▶ _Your goal_
Reproduce all of the data below without alteration; exclude every picture.

▶ _Data_
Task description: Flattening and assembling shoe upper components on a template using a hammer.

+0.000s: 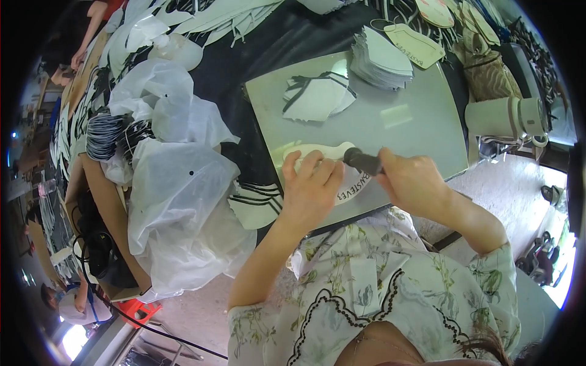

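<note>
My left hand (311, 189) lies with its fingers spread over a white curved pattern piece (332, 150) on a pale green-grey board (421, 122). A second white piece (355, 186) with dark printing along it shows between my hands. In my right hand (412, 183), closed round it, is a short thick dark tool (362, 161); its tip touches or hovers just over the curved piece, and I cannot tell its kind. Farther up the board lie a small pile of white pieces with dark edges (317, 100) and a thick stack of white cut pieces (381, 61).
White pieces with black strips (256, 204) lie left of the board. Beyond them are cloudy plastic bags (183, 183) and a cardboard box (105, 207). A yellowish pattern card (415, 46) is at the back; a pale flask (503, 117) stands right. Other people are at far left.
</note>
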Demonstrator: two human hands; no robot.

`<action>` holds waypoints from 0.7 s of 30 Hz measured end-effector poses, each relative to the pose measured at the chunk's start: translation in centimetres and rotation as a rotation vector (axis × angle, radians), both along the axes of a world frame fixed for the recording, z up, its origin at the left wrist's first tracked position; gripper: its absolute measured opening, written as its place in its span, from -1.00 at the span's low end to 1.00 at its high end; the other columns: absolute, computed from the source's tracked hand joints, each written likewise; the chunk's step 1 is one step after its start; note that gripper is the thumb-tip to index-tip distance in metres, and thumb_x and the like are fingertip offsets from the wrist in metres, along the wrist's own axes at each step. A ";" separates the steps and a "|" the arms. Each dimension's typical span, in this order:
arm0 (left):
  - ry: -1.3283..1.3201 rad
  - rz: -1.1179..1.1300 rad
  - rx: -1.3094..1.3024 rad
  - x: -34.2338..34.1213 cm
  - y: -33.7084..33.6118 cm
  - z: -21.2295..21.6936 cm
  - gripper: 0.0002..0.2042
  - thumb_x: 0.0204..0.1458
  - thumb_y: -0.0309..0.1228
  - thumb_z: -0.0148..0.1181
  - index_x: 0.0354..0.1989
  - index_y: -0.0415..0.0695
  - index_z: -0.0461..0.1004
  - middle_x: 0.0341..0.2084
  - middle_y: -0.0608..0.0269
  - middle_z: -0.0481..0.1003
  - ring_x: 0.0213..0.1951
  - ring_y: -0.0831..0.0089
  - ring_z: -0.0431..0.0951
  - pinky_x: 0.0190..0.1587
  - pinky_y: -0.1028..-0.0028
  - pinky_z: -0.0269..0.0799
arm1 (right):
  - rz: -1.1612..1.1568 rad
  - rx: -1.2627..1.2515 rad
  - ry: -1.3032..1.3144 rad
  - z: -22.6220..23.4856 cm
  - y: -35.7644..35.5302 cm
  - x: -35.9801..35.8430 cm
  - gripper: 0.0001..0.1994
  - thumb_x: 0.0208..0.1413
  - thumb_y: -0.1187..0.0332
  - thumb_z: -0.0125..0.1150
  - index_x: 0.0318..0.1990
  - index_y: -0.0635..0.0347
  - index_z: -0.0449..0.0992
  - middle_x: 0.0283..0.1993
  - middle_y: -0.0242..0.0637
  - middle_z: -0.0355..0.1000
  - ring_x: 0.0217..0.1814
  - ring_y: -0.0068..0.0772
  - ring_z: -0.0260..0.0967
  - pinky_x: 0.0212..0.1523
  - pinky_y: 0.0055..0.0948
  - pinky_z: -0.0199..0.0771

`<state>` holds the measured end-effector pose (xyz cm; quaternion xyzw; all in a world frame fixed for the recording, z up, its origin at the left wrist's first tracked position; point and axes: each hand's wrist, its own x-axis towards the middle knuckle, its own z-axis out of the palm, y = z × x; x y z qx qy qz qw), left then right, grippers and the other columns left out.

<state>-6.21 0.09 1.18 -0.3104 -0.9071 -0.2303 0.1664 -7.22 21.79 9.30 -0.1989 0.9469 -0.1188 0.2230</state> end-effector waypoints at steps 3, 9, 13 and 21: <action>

▶ _Written reply_
Task description: Flattening and assembling shoe upper components on a template using a hammer.

+0.000s: 

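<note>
My left hand (311, 189) lies with its fingers spread over a white curved pattern piece (332, 150) on a pale green-grey board (421, 122). A second white piece (355, 186) with dark printing along it shows between my hands. In my right hand (412, 183), closed round it, is a short thick dark tool (362, 161); its tip touches or hovers just over the curved piece, and I cannot tell its kind. Farther up the board lie a small pile of white pieces with dark edges (317, 100) and a thick stack of white cut pieces (381, 61).
White pieces with black strips (256, 204) lie left of the board. Beyond them are cloudy plastic bags (183, 183) and a cardboard box (105, 207). A yellowish pattern card (415, 46) is at the back; a pale flask (503, 117) stands right. Other people are at far left.
</note>
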Demonstrator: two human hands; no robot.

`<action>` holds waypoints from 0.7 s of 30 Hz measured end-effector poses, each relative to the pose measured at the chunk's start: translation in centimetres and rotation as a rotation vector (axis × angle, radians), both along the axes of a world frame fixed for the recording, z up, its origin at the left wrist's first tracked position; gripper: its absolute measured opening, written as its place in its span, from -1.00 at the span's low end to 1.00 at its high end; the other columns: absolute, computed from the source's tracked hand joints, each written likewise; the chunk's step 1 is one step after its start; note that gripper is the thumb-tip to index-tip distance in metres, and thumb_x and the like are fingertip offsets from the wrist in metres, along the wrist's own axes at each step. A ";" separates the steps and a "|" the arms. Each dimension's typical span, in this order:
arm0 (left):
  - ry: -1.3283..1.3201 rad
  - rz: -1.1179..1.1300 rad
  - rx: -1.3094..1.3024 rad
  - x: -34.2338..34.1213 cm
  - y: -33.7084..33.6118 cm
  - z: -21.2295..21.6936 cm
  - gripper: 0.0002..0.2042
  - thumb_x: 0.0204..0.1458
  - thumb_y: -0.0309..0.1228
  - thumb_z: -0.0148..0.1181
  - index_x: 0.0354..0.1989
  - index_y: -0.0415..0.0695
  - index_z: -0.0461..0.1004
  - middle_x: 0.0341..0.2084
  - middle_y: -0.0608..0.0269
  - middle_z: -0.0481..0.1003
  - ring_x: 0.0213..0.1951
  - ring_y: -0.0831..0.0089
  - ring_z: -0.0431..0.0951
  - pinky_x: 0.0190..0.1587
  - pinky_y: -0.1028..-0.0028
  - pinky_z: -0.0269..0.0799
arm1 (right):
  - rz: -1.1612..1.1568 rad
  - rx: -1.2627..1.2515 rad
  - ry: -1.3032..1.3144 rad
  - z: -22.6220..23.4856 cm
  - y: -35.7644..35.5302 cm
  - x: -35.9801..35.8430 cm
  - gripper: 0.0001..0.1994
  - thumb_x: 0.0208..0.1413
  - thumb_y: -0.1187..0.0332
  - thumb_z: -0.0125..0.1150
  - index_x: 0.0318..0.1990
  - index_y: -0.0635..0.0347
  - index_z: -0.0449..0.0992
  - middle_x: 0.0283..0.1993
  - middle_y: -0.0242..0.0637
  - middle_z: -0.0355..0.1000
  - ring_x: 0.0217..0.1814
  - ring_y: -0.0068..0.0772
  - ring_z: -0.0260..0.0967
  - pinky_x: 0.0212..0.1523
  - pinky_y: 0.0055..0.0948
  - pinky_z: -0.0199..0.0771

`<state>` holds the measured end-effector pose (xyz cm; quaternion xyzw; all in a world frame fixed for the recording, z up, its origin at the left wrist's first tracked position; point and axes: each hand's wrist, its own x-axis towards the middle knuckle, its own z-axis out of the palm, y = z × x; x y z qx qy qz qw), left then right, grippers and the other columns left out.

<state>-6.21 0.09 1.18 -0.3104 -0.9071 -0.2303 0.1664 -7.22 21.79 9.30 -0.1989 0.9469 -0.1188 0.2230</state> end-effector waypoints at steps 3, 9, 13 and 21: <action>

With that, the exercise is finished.